Under all of the circumstances, and inasmuch as the primary objection to the content of the notice of public hearing was with respect to the intention of the Authority to issue bills to Village property owners, the court finds that the failure to notice the public hearing in strict compliance with Public Authorities Law § 2050-ee (14) did not render the public hearing invalid.2
The court concludes that the petition must be dismissed and all ancillary relief denied. The court need not address the remaining issues raised by the parties.3
Accordingly, it is ordered and adjudged that the petition be and hereby is dismissed.

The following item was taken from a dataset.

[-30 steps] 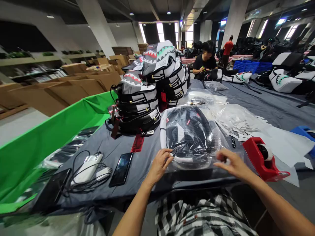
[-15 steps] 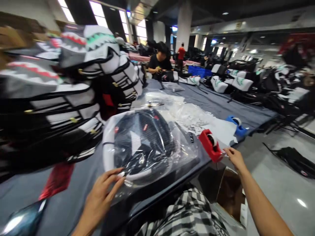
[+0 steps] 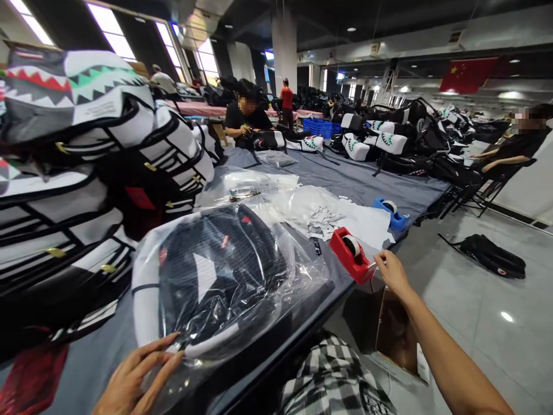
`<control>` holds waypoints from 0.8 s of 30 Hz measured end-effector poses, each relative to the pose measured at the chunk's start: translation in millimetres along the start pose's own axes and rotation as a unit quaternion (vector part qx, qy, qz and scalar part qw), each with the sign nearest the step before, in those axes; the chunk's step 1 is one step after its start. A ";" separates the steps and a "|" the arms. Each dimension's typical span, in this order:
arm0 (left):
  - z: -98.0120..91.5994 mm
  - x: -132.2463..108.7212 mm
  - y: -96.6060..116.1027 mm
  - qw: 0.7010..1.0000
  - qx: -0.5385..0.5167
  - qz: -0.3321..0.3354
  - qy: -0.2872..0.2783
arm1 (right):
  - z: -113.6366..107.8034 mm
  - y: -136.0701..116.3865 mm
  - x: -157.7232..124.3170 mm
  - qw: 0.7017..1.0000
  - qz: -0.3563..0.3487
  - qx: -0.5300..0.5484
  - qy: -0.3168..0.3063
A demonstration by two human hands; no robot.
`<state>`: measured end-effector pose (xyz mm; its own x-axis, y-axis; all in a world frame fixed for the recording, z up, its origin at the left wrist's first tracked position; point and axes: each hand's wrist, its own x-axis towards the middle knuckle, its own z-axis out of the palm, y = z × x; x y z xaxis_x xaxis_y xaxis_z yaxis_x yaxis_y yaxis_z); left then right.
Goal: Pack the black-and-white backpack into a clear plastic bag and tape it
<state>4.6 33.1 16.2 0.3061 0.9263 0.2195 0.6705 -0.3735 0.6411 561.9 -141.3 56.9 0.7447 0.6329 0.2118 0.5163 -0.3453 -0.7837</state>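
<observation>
A black and white backpack [image 3: 233, 253] lies on the table inside a clear plastic bag [image 3: 298, 268]. My left hand [image 3: 140, 369] is closed at the bag's near left corner, its thumb and fingers pinching the plastic there. To the right, a red tape dispenser [image 3: 348, 253] stands at the table's edge with a roll of clear tape in it. My right hand [image 3: 392, 271] is closed at the dispenser's near end, with a short piece of tape [image 3: 372, 265] pinched between thumb and fingers.
Backpacks with shark-teeth prints [image 3: 99, 109] are stacked at left. White sheets and plastic scraps [image 3: 328, 210] lie behind the dispenser, near a blue tape dispenser [image 3: 391, 214]. An open carton [image 3: 400, 334] stands below the edge. A co-worker [image 3: 246, 112] sits across; another person [image 3: 514, 144] sits at right.
My view has turned to the right, so the table appears shifted left. My left hand stays on the plastic bag and my right hand stays at the red dispenser with the tape.
</observation>
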 end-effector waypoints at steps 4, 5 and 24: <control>0.5 -0.5 -1.5 1.000 0.004 0.008 0.000 | 6.7 7.4 -36.7 0.981 0.117 0.154 0.035; 0.2 -0.4 -0.6 1.000 0.004 0.009 -0.001 | 17.3 7.8 -47.3 0.971 0.143 0.187 0.033; 1.2 -9.0 48.9 0.993 -0.110 0.024 0.039 | 212.4 -274.7 -103.0 0.596 -0.559 -0.040 -0.575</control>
<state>35.5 6.4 44.8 0.2756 0.9121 0.3036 0.4909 -0.4051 0.7713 253.5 35.5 126.4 -0.8419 0.5396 -0.0015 0.4714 0.7341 -0.4887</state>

. Under Public Authorities Law § 2050-bb the term “towns” includes a number of specifically identified towns and villages located within Rensselaer County, including the “[Vlillage of Hoosick” (which the court interprets to mean “Village of Hoosick Falls”).
. The court notes that petitioner does not in this proceeding expressly challenge the adoption by the Authority of fees and rates for solid waste disposal services.
. In a memorandum of law submitted in support of the petition, petitioner contends that had residents of the Village received proper notice that the Authority intended to issue individual bills to property owners for solid waste disposal services, Village residents would have attended the November 20, 1997 public hearing to advance the argument, inter alia, that the issuance of such bills was prohibited by a certain stipulation entered into between the Town of Hoosick and the Authority. The stipulation in question, dated December 6, 1995 and “so-ordered” by the court, was executed to settle an action brought in Supreme Court, Rensselaer County (index No. 176391) by the Town of Hoosick against the Authority. The stipulation recites in part that the Authority would not bill owners of property within the Town. It is asserted that Village property owners would have contended that this provision in the stipulation operated as a bar to the issuance of bills to owners of property within the Village, since the Village is located wholly within the boundaries of the Town. This interpretation of the stipulation is disputed by the respondent. In any event, the court notes that neither cause of action contained in the petition is based upon or even makes any mention of the stipulation. Accordingly, since the issue was not raised in the petition, it is not before the court and, therefore, may not be addressed by the court.